Biogeochemical Cycle – Its Importance in Ecology and Ecosystems

Biogeochemical Cycles

Have you ever wondered how different nutrients and elements are made available in nature, well they are made available by a process we call the biogeochemical process or cycle, the biogeochemical process or cycle refers to a series of cycles that explains how nutrients are made available in nature. In this article, we will be explaining the concept of biogeochemical cycles and the types and importance of these cycles.

The word “bio” means biosphere, “geo” means geological components and “chemical” means elements that move through a cycle.

Biogeochemical cycles refers to the movement of nutrients and other elements between biotic and abiotic factors. The biotic factors of these cycles refers to the living things while the abiotic factors refers to the non living things in this cycle.

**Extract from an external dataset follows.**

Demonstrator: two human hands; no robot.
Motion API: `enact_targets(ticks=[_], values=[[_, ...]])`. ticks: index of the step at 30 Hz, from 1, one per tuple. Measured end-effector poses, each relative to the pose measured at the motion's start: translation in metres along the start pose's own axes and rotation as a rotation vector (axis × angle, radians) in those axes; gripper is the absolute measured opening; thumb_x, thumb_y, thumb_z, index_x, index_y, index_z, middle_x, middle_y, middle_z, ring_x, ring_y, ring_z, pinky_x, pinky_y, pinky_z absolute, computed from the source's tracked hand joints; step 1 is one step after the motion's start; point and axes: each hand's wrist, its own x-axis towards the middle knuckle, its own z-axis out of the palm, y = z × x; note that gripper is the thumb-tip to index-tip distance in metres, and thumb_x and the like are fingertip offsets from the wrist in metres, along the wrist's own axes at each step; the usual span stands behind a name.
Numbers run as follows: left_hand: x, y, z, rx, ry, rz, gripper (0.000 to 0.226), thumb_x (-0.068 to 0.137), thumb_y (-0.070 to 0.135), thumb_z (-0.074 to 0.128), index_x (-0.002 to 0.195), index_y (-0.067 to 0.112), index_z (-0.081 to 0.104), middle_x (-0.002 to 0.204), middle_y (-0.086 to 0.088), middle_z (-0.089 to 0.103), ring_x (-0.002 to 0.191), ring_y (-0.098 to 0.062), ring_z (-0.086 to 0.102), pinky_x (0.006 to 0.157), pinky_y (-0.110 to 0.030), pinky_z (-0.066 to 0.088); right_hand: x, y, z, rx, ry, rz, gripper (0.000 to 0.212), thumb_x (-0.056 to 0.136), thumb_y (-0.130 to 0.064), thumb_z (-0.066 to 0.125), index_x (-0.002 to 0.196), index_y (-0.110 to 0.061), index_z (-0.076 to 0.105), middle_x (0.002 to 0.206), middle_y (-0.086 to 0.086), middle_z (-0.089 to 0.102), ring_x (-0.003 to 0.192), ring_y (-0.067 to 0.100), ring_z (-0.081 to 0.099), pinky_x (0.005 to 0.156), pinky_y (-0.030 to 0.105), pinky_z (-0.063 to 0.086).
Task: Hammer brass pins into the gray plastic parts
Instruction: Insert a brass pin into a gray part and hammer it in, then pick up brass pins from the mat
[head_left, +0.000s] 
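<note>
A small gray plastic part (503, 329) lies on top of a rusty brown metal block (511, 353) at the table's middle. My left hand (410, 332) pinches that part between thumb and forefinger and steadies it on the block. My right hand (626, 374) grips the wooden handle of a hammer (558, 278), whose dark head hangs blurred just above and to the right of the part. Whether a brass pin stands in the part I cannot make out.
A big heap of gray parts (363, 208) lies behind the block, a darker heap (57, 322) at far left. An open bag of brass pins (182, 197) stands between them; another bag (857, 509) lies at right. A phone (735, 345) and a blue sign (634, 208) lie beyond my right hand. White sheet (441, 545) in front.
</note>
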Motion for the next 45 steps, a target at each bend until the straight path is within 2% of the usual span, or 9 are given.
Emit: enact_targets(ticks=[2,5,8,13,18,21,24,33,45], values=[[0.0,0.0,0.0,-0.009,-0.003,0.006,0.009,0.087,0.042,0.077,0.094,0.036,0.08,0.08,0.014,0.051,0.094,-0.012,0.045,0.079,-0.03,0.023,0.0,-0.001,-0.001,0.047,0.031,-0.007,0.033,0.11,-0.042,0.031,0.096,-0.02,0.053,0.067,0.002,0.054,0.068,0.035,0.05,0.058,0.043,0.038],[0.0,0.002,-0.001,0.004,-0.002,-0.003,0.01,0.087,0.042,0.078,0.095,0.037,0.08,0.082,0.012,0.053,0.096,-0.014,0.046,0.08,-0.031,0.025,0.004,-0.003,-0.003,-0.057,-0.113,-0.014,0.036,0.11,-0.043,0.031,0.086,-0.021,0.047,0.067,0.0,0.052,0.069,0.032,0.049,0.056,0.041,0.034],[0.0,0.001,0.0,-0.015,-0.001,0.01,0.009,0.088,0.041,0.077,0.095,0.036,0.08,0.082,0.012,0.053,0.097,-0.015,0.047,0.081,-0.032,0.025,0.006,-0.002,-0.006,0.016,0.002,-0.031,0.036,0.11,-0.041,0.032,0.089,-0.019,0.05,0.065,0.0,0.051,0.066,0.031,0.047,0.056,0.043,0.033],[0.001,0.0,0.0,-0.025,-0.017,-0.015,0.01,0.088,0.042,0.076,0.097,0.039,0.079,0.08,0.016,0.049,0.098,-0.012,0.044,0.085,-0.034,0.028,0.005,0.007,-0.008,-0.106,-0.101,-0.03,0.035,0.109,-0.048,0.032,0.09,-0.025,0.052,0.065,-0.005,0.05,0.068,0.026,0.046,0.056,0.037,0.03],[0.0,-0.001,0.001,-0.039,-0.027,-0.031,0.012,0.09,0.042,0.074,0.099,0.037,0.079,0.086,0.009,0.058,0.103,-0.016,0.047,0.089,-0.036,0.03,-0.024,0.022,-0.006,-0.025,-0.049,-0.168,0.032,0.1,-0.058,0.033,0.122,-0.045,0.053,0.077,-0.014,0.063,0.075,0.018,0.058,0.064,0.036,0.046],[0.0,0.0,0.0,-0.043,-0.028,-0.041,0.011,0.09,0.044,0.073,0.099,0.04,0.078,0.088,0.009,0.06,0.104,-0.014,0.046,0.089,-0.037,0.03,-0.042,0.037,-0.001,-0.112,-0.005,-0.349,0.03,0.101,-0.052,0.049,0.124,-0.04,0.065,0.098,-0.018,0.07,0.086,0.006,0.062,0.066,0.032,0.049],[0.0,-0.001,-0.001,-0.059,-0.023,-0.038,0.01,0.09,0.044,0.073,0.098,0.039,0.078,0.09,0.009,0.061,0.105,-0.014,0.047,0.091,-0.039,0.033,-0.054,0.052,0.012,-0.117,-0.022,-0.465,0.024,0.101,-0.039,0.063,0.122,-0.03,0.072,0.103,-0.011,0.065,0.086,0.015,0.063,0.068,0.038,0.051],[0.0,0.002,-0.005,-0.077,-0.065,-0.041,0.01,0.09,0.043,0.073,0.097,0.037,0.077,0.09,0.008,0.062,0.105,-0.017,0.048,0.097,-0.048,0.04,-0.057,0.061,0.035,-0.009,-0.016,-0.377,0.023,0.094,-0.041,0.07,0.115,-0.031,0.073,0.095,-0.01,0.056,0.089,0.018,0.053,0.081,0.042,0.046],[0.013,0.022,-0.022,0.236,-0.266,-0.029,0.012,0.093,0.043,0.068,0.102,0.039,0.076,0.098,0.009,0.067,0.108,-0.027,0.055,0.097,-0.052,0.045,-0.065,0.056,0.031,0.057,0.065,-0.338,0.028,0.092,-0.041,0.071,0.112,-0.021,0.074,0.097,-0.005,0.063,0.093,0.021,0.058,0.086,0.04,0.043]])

Types of Biogeochemical Cycles

There are two types of biogeochemical cycles and they are;

  1. Gaseous Cycle
  2. Sedimentary Cycle

Gaseous Cycle and the Biogeochemical Cycle

The gaseous cycle is a type of biogeochemical cycle in which the storage space or reservoir is the air or ocean. Cycles under this category are the oxygen cycle, carbon cycle, hydrogen cycle and nitrogen cycle.

Oxygen Cycle and the Biogeochemical Cycle

The oxygen cycle describes the movement of oxygen within the earth. Oxygen is produced by plants through a process called photosynthesis and it is also produced by the reaction of sunlight with water vapor.

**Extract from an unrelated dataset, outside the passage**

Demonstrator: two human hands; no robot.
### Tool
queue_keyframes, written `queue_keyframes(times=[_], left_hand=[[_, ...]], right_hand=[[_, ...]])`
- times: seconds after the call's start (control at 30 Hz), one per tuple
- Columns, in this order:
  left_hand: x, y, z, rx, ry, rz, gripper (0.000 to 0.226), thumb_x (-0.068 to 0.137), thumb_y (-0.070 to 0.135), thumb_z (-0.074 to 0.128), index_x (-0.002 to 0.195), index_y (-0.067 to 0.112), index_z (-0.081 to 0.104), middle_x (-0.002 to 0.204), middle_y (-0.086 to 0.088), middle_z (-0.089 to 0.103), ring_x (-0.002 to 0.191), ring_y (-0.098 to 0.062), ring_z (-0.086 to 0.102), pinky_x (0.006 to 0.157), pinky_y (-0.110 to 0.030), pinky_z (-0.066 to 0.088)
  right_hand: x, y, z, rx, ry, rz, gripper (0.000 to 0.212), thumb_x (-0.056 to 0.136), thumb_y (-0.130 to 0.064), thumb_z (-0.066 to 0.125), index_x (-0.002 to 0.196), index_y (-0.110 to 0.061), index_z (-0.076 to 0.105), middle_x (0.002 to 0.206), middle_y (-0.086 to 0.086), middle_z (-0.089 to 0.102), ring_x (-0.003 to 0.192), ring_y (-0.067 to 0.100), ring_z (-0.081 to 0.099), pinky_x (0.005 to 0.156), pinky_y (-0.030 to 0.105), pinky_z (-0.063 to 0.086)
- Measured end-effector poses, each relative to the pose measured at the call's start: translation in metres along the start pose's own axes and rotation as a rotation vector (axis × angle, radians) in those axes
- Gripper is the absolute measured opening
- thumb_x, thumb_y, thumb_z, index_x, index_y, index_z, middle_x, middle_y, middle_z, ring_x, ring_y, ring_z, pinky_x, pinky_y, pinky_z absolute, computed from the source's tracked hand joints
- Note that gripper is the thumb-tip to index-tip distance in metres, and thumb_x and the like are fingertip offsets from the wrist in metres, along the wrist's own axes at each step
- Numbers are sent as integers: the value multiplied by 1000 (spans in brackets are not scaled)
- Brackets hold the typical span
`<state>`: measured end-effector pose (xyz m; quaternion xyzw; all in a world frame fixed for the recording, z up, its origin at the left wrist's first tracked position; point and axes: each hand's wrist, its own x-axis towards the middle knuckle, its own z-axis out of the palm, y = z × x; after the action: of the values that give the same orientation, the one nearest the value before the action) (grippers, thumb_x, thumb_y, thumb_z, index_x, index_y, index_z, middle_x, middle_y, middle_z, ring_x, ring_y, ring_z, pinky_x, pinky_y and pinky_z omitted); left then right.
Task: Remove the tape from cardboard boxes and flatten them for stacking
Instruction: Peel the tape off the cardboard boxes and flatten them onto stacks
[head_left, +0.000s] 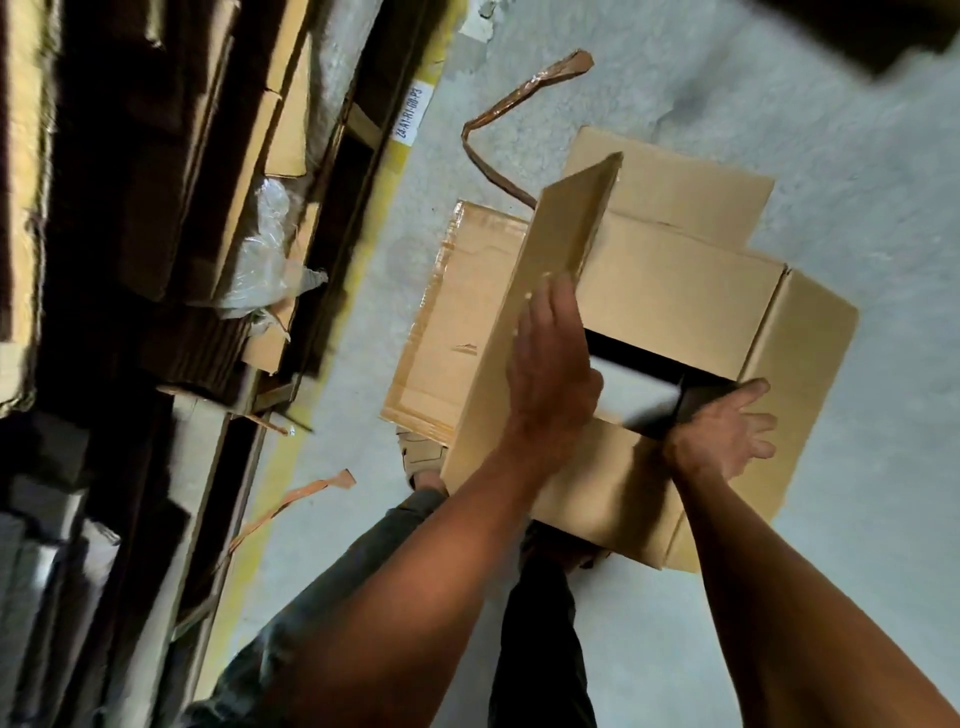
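Step in hand, judged: flattening; open cardboard box (675, 322) held above the concrete floor (857, 182), both ends apparently open, dark hollow visible through the middle; no tape seen across its seams, so the tape step read as done for this box. Left hand (550, 374) laid flat against the left flap (545, 270), fingers straight, pressing and not gripping; flap standing upright, edge-on to the camera. Right hand (727, 436) at the near right rim of the opening, fingers loosely spread and released; thumb side hidden behind the rim, so contact with the card uncertain; motion blur just left of it, nothing held that can be made out.

Second box (457, 322) lying flat on the floor under and left of the held one, clear tape still glinting along its left edge; shoe (421, 457) poking out beneath it. Stripped brown tape strip (519, 98) curled on the floor beyond, far side; another tape strip (291, 499) near left by the yellow floor line (400, 156). Shelving (156, 260) at far left with stored cardboard and a crumpled plastic bag (260, 260).

Next move, judged: push opposite corners together so the tube collapses along its creases; flaps kept in line with the walls; then set down on the flat box. Risk: flap buckling across instead of along the fold.
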<state>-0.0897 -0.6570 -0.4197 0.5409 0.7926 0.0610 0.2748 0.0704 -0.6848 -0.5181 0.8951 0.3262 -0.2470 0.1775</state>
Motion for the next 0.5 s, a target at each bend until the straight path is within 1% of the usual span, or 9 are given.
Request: queue_keyframes(times=[0.07,0.1,0.13,0.2,0.27,0.33,0.37,0.43,0.5], left_hand=[[7,-9,-12,324,323,39,64,86,-2,43,145,17,28,151,-13,39,139,-37,38,109,-56,37],[15,-18,-19,467,427,47,57,92,-2,38,146,19,32,152,-16,39,140,-39,37,111,-59,33],[23,-29,-23,591,470,47,55,95,-1,35,146,19,36,153,-18,37,141,-40,36,112,-61,29],[40,-52,-27,766,438,44,48,98,5,40,145,15,42,156,-19,32,144,-38,31,114,-61,27],[51,-80,-17,722,180,-19,55,98,24,48,150,9,34,160,-20,20,148,-37,20,114,-63,24],[59,-107,-2,445,-200,-175,94,91,55,55,156,6,7,163,-17,-3,151,-35,0,115,-63,16],[66,-116,4,261,-340,-269,112,84,65,59,156,7,-3,163,-16,-10,151,-35,-4,116,-61,15],[78,-120,15,110,-494,-357,128,75,65,71,155,7,-11,163,-18,-8,150,-38,0,120,-51,16],[86,-112,22,119,-537,-361,117,80,42,77,155,2,-3,161,-23,10,146,-41,20,118,-43,25]], right_hand=[[-2,1,-1,-42,-14,-25,86,90,4,57,155,-19,6,141,31,30,113,52,42,89,51,47],[-4,2,-1,-61,-14,-34,85,91,5,54,156,-21,5,143,31,28,113,51,42,89,50,48],[-5,2,-1,-71,-14,-37,84,92,6,51,156,-22,4,144,30,27,113,51,42,89,50,48],[-8,2,5,-100,-13,-56,83,92,7,48,156,-22,4,145,31,25,113,49,42,90,49,49],[-10,4,11,-124,-5,-86,81,93,7,45,155,-22,3,147,32,23,113,49,43,91,50,49],[-9,7,17,-135,-2,-110,79,94,7,43,155,-22,2,147,32,23,113,49,43,91,50,50],[-8,7,19,-147,-5,-114,78,94,7,42,155,-21,2,147,32,23,113,49,43,91,51,50],[-7,5,21,-178,-10,-120,75,94,7,41,154,-19,3,149,33,20,116,51,41,92,53,49],[-12,0,15,-221,-2,-155,67,97,4,37,154,-18,9,154,33,13,127,56,32,100,60,41]])
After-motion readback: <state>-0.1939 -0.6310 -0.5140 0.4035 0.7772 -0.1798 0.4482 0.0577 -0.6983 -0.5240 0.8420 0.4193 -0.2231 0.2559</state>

Oxygen is used up in respiration, decomposition, rusting and combustion.

Steps of Oxygen Cycle

There are important steps that take place in the oxygen cycle and they are;

  1. Photosynthesis
  2. Respiration


During the process of photosynthesis, plants take energy from the sun, carbon dioxide from the air, and water from the soil to make their food. The food produced is glucose. Oxygen is then released into the air as a by-product of photosynthesis.

During metabolism at night, plants take in oxygen and release carbon dioxide.

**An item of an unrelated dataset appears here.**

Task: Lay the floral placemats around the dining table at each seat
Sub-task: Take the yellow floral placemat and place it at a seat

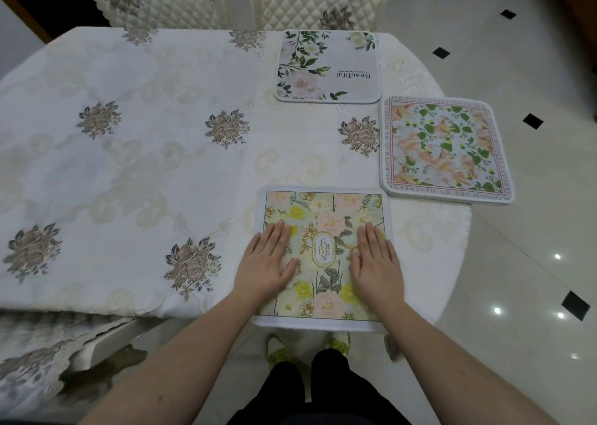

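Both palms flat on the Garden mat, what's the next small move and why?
Probably lift both hands off and go for another mat. The left hand and right hand lie flat on the Garden placemat, which sits square at the table's near edge. The table's left side shows no mats.

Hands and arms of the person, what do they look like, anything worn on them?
Both the left hand and the right hand are bare, with no gloves, rings or watch visible. The forearms are uncovered down to the frame's edge; no sleeves show.
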### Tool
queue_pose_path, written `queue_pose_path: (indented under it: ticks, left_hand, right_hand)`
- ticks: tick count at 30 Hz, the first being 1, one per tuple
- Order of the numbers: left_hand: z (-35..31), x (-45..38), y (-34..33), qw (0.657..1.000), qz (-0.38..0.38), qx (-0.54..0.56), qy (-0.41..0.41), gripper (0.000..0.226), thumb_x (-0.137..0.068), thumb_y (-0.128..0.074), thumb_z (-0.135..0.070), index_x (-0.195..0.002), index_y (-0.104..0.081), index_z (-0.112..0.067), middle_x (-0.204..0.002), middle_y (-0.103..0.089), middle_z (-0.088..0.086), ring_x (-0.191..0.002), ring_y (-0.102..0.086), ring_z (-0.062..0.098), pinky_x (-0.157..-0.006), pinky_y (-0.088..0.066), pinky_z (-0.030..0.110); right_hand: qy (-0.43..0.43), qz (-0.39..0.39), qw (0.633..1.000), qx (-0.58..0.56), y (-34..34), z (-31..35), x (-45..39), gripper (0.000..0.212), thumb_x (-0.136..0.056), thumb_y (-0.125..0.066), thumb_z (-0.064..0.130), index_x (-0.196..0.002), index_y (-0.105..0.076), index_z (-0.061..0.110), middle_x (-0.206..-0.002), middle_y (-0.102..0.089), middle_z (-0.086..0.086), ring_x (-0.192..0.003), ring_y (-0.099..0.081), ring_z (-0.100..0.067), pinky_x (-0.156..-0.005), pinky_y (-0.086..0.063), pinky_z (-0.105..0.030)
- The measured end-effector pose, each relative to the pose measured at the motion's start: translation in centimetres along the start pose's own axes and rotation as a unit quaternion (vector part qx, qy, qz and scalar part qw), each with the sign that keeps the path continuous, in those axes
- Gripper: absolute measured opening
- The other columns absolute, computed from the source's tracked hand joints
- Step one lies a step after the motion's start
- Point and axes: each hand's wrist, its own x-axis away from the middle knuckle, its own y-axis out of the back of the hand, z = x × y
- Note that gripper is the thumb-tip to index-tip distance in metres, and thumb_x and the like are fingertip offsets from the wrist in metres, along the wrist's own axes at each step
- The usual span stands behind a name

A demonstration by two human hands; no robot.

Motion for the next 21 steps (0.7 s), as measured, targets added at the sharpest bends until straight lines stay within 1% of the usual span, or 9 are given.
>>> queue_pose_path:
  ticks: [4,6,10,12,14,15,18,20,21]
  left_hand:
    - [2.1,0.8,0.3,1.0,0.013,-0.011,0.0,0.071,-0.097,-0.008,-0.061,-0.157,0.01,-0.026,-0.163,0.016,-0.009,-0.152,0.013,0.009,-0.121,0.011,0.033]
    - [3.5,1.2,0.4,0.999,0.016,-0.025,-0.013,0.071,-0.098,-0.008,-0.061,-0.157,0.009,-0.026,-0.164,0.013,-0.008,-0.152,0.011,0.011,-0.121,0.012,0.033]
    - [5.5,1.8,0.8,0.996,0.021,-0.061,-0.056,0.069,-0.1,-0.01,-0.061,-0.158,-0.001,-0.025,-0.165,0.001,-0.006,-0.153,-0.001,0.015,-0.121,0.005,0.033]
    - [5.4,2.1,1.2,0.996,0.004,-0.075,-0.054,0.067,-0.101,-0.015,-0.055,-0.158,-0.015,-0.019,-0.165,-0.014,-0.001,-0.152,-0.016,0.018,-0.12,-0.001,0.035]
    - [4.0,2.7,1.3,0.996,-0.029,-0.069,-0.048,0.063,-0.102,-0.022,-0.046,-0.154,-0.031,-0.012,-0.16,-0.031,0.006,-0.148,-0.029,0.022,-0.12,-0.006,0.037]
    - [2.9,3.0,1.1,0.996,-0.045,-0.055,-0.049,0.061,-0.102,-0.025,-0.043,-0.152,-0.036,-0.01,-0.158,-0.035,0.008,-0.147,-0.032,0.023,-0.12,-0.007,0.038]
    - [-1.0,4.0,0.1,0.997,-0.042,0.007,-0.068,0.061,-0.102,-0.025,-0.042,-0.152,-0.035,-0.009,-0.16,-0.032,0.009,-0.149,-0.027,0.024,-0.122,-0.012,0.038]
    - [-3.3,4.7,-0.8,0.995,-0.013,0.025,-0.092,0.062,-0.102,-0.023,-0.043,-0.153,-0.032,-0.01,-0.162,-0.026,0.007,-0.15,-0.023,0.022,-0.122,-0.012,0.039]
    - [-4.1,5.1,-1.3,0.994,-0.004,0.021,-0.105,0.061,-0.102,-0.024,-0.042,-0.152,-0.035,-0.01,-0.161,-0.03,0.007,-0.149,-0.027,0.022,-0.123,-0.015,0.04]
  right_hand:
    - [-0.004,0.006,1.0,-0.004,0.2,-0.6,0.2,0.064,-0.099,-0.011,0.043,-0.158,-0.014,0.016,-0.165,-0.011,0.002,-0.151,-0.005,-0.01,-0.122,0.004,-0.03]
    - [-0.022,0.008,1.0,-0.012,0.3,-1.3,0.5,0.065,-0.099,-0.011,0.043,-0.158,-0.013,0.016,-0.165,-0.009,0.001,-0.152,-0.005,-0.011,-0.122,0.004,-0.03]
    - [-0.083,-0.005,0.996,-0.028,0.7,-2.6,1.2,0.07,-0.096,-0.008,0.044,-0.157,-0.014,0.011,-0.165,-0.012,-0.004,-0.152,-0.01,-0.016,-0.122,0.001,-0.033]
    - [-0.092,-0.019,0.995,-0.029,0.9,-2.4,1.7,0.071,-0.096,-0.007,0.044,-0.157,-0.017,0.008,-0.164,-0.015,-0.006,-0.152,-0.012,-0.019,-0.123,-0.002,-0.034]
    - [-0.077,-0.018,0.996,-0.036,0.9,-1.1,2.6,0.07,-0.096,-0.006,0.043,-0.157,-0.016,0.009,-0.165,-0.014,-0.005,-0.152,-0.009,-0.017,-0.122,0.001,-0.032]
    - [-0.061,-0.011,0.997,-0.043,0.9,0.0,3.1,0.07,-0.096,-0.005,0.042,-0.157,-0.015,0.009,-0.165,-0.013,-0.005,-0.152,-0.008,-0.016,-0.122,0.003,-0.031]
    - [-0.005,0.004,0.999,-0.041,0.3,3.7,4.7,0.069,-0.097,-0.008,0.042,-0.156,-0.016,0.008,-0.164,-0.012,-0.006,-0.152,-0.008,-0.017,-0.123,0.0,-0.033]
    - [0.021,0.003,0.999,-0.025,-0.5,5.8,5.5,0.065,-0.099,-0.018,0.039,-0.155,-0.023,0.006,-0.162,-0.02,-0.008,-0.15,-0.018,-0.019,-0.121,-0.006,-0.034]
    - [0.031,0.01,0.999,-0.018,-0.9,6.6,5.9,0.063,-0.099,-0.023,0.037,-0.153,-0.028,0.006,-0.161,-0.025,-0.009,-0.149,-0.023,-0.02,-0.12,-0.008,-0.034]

Respiration and the Biogeochemical Cycle

The oxygen released by plants is used by humans, animals, and other organisms for respiration. We make use of oxygen to break down simple sugars and produce energy to sustain ourselves. During the process of respiration, organisms take in oxygen and release carbon dioxide into the air.

These processes are being repeated continuously thus forming the oxygen cycle.

Carbon Cycle and the Biogeochemical Cycle

The carbon cycle shows how the carbon in the atmosphere is utilized. The carbon cycle shows how carbon atoms travel from the atmosphere into organisms in the earth and then back into the atmosphere over and over again.

Steps of Carbon Cycle

Carbon cycle consists of four important steps and they are;

  1. Photosynthesis
  2. Decomposition
  3. Respiration
  4. Combustion

Photosynthesis and the Biogeochemical Cycle

Plants are able to make their food during photosynthesis. Photosynthesis is the process whereby plants convert light energy into chemical energy through cellular respiration.

During photosynthesis, plants make use of carbon dioxide gotten from the atmosphere.

Decomposition and the Biogeochemical Cycle

Decomposition is a process where complex organic materials are broken into simple inorganic materials.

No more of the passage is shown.